Stored entries
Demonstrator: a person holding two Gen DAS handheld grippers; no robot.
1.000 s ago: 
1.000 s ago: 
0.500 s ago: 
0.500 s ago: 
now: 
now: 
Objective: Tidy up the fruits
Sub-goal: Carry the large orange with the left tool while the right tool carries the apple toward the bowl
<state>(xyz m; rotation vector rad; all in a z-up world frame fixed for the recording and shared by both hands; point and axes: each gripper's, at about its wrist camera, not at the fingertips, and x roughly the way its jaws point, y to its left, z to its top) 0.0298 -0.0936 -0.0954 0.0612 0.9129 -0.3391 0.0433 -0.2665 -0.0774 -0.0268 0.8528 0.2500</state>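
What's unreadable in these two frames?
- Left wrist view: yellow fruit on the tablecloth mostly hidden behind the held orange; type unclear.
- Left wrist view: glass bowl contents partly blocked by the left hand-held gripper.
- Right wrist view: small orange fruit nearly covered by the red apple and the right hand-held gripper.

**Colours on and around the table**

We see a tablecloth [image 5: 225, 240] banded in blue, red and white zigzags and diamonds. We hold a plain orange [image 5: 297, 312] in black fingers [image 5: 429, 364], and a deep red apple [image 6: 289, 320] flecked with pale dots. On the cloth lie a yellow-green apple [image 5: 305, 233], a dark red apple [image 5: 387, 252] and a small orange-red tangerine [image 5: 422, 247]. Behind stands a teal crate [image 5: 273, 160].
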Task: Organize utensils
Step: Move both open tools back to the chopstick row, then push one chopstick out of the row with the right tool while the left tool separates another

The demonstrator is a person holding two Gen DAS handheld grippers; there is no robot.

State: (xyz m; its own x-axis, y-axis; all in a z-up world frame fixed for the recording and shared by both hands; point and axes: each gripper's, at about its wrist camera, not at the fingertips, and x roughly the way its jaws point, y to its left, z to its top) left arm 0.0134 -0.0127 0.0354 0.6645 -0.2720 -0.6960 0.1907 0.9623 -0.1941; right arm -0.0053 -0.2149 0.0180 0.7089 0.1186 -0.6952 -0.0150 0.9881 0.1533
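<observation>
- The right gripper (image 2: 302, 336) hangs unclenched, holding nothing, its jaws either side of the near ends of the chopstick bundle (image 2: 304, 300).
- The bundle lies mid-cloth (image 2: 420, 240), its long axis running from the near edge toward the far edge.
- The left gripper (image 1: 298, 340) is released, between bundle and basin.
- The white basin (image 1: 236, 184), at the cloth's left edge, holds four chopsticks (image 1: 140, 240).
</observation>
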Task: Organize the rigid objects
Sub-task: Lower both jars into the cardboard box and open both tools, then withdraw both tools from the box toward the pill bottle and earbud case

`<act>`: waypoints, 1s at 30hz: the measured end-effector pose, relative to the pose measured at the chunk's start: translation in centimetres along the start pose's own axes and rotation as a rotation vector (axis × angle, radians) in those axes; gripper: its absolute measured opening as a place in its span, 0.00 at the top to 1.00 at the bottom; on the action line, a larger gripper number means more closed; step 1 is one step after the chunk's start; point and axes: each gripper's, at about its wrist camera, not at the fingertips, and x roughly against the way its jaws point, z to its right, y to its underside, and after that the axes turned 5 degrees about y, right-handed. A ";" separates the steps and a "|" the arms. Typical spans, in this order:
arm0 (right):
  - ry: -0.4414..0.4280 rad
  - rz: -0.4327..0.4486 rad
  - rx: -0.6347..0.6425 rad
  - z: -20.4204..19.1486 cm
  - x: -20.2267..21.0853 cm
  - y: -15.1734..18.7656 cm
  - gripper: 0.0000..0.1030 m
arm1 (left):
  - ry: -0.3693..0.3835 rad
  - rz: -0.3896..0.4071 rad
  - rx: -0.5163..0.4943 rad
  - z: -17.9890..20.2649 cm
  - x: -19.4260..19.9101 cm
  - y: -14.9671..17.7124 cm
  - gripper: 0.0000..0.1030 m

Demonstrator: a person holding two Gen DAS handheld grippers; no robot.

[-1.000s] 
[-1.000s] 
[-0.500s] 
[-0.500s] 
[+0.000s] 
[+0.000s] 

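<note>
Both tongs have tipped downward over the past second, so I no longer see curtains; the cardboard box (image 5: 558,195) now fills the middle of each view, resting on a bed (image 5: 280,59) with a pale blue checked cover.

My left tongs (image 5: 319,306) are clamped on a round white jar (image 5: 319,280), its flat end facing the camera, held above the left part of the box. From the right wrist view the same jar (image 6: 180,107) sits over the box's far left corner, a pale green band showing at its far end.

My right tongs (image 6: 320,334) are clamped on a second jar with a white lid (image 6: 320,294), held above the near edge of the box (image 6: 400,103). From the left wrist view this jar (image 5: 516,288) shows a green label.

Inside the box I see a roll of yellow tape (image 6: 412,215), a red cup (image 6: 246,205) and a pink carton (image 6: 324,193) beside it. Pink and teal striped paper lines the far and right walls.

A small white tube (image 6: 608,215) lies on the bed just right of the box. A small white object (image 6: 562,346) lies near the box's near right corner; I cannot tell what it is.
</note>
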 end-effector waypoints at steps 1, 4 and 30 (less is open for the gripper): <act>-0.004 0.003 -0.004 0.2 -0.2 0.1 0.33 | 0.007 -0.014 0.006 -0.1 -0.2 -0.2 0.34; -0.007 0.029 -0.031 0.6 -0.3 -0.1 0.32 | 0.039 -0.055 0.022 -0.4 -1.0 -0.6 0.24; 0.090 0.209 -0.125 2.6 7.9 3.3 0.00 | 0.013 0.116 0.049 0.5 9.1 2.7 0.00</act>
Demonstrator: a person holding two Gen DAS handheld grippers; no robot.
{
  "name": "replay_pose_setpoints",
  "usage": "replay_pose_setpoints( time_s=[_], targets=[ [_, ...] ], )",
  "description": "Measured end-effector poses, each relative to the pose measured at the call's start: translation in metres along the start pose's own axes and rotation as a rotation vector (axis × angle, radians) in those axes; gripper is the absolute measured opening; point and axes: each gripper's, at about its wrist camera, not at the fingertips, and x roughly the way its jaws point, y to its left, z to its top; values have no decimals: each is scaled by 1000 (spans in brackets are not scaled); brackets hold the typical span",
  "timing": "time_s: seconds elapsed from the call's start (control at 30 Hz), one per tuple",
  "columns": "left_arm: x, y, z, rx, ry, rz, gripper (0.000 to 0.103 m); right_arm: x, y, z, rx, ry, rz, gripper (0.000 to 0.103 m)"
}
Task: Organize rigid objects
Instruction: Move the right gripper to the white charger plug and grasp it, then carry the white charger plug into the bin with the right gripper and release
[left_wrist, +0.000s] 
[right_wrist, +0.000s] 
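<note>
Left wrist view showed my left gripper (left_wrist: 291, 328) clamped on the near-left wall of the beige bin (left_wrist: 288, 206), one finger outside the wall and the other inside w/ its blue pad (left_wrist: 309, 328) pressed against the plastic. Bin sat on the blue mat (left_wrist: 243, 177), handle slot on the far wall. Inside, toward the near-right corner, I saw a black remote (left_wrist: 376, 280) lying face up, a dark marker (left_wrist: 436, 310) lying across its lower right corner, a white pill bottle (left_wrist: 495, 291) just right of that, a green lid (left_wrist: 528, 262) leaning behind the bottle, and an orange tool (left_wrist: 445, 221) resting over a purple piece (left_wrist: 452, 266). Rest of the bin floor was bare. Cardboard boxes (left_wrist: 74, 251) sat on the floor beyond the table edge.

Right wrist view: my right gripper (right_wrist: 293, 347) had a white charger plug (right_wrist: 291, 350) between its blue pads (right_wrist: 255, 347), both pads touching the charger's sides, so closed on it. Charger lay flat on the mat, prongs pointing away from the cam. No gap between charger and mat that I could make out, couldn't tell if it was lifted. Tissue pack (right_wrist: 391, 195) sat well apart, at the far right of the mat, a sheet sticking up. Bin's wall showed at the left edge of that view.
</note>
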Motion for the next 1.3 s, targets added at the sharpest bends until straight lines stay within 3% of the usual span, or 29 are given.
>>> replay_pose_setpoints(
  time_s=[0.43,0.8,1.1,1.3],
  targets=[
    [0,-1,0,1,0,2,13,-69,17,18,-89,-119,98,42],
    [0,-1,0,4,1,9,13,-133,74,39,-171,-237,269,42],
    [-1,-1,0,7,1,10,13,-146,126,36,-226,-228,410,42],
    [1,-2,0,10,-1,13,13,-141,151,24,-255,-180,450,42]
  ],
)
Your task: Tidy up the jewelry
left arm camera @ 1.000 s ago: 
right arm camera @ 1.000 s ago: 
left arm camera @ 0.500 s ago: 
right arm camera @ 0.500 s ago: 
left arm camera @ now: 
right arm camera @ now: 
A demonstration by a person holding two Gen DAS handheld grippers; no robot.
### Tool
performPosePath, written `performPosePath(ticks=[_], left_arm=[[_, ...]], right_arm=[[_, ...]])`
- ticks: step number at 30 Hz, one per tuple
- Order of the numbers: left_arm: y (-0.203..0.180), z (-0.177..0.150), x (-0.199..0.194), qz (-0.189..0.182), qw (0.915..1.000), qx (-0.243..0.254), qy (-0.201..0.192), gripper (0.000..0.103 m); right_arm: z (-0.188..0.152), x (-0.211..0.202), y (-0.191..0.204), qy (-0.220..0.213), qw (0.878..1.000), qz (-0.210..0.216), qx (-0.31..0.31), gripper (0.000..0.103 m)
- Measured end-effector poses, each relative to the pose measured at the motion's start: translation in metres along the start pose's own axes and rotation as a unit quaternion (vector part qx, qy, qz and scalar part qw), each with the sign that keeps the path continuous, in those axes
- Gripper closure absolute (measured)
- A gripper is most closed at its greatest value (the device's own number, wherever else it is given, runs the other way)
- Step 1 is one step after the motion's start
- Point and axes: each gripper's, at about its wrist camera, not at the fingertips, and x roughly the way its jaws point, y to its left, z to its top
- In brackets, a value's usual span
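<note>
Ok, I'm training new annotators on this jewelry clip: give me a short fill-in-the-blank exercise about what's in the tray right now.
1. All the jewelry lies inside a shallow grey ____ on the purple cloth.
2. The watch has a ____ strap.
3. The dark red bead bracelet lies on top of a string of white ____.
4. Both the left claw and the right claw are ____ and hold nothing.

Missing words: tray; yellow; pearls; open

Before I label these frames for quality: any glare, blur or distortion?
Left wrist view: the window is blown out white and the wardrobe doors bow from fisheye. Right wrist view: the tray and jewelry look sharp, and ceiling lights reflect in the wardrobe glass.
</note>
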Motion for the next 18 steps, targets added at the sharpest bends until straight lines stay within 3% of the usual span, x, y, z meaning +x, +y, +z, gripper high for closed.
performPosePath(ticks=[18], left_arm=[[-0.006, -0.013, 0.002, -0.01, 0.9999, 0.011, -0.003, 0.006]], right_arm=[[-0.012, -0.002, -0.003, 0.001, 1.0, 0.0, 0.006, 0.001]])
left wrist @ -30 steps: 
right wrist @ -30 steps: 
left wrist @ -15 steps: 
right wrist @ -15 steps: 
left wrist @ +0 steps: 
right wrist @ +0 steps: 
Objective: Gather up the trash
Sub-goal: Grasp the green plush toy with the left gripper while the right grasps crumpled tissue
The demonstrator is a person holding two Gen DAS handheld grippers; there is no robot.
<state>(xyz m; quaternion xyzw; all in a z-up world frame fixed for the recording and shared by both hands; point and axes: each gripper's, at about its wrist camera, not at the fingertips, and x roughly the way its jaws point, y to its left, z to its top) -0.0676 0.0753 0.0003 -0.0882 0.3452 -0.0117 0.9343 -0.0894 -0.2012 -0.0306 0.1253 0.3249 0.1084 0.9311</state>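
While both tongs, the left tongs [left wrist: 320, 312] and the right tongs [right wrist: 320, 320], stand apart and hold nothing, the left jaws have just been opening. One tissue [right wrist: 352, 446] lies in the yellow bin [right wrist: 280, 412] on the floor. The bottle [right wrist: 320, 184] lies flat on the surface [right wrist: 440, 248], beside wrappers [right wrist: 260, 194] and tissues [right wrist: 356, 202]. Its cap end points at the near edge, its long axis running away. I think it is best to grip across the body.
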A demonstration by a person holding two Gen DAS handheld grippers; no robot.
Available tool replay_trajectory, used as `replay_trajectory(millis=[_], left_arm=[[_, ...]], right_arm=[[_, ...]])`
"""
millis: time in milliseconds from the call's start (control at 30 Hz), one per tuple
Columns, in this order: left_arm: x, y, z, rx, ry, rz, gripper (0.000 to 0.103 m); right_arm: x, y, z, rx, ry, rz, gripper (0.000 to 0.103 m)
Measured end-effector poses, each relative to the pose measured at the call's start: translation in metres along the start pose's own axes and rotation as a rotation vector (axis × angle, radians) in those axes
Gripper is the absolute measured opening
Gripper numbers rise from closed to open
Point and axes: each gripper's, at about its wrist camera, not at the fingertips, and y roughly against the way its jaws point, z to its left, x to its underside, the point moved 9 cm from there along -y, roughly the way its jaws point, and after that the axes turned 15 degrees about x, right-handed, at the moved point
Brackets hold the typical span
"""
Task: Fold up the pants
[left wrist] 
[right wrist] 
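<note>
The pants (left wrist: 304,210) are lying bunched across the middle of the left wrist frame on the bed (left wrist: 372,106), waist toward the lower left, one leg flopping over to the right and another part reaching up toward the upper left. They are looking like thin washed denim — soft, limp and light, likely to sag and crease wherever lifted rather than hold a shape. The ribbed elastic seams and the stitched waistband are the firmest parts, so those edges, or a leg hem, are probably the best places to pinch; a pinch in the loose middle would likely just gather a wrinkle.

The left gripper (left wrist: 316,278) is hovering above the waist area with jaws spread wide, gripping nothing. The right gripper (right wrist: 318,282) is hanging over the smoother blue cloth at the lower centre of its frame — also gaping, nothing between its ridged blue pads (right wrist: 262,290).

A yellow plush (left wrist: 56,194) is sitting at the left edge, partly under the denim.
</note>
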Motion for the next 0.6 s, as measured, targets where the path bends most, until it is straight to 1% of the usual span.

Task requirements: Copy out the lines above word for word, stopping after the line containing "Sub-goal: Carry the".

Task output:
Demonstrator: a person holding two Gen DAS handheld grippers; no robot.
1.000 s ago: 
1.000 s ago: 
0.500 s ago: 
0.500 s ago: 
now: 
now: 
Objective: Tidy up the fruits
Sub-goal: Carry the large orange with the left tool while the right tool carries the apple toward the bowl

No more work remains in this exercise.